Ka tungvaw’ e Sawsi hin uiccopi chite aemen, naedi thy te vaedi nih pon thiangsa ula, Khuanipi nih cawkhae sala!"Oh! The sickness inside me, be cleansed from the blood of the cock and maize. Let the sun set you also."After a seven-day period of isolation, the bereaved family was considered purified. Those who died with honor, such as in battle or through hosting a significant festival, were believed to ascend to Hotheng, a realm of eternal feasting and joy. All deceased passed through Lunglei Mual ("Lunglei Hill"), a metaphysical checkpoint ruled by the goddess Sawnnung. She guided souls to their respective destinations after they drank from Rih Tui, a sacred lake believed to erase memories of earthly life.

=== Clothing ===
Traditional Zotung attire resembles that of other Zo ethnic groups.
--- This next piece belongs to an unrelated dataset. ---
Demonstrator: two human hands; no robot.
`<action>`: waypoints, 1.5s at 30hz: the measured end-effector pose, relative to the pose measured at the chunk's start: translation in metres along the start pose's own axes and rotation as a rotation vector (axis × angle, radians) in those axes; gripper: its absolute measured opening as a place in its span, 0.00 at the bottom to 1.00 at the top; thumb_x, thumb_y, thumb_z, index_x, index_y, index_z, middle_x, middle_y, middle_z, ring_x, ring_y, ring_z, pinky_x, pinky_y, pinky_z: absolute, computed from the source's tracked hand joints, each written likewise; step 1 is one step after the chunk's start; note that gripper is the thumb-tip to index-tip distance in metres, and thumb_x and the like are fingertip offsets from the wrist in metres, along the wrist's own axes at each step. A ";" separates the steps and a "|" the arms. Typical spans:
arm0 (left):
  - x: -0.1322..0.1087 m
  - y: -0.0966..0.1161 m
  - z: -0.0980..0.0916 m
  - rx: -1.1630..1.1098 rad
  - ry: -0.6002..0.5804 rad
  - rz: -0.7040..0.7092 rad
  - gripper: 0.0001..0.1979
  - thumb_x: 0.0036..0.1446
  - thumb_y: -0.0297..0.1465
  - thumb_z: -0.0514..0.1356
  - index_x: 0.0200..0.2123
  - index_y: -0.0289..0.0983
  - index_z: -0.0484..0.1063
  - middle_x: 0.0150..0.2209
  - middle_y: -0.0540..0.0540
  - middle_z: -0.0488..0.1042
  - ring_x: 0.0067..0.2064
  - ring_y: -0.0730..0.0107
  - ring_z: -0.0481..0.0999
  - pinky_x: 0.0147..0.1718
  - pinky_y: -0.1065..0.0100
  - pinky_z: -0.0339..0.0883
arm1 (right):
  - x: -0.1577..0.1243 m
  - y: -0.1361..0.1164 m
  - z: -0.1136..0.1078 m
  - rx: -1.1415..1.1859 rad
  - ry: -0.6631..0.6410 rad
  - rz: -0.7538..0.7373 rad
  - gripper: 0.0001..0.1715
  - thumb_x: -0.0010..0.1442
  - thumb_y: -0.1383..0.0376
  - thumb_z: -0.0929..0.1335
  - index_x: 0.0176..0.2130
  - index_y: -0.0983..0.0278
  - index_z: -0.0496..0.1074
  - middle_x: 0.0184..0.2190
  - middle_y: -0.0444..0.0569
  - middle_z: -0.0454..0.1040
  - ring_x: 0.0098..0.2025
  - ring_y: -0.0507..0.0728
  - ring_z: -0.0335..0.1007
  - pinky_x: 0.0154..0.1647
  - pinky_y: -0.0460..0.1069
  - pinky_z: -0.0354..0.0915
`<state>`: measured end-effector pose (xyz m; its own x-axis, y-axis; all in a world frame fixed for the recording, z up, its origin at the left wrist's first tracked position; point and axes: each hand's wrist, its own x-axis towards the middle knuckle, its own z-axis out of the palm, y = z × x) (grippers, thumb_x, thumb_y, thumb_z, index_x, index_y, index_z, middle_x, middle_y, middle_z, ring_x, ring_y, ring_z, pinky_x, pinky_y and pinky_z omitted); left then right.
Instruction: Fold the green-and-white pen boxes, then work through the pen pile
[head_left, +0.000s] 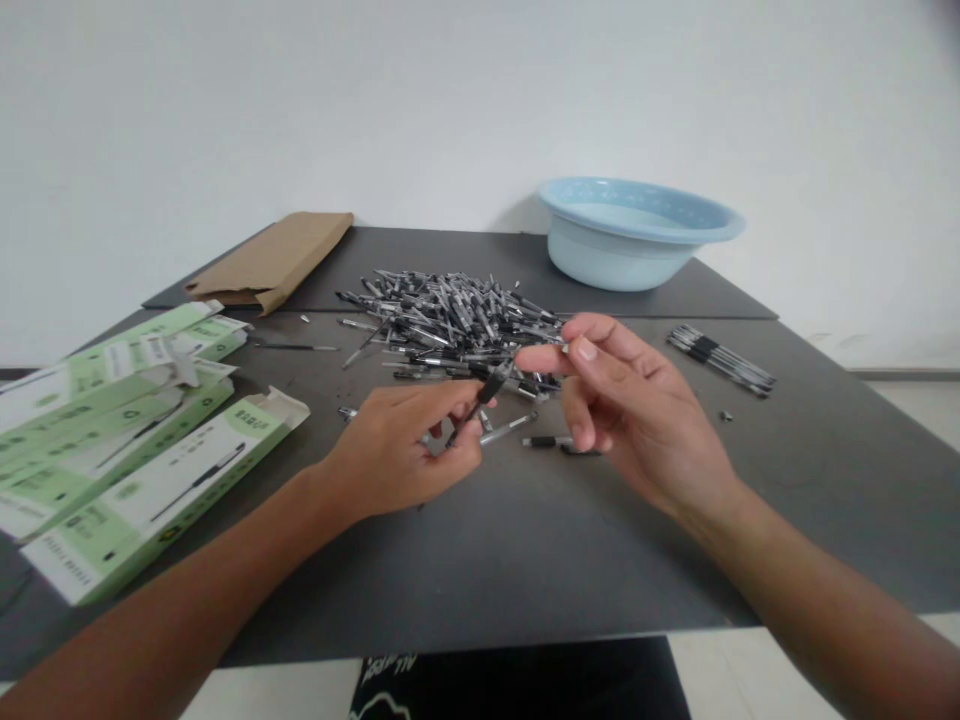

Daily male clothing typically includes the Anki (cotton shirt) and Boei (shawl or wrap). On ceremonial occasions, men wear decorated versions with feathers and jewelry. Women usually wear a longyi, often with traditional patterns, along with the Anki and Boei.
A local legend attributes the origin of Zotung traditional textiles to a mythical mermaid (Tuithangnung) who gifted a man named Sempi-Tho Khe with intricately patterned blankets as a parting gift. After his death, these blankets were said to have inspired the design of traditional Zotung cloth, which later influenced what is now considered Chin national clothing. Various Chin tribes have since developed their own color and pattern variations.

== Language ==
The Zotung language began to be written using the Latin alphabet in 1933. This script, known as Zoccaw ("Zo script"), was developed by Dr. Siabawi Khua Ming, one of the earliest Zotung to attend a mission school established in Rezua in 1926. Although Zoccaw is still used in religious texts and informal communication, it has not been officially recognized for use in Myanmar’s public education system.
There is a popular legend among other Chin groups that their original script was lost after being written on animal hide, which was eaten by a dog; however, no such tradition exists among the Zotung. Despite widespread literacy among the Zotung in their native script, the Myanmar government does not permit it in official education. Christian hymnals remain a primary resource for learning the language.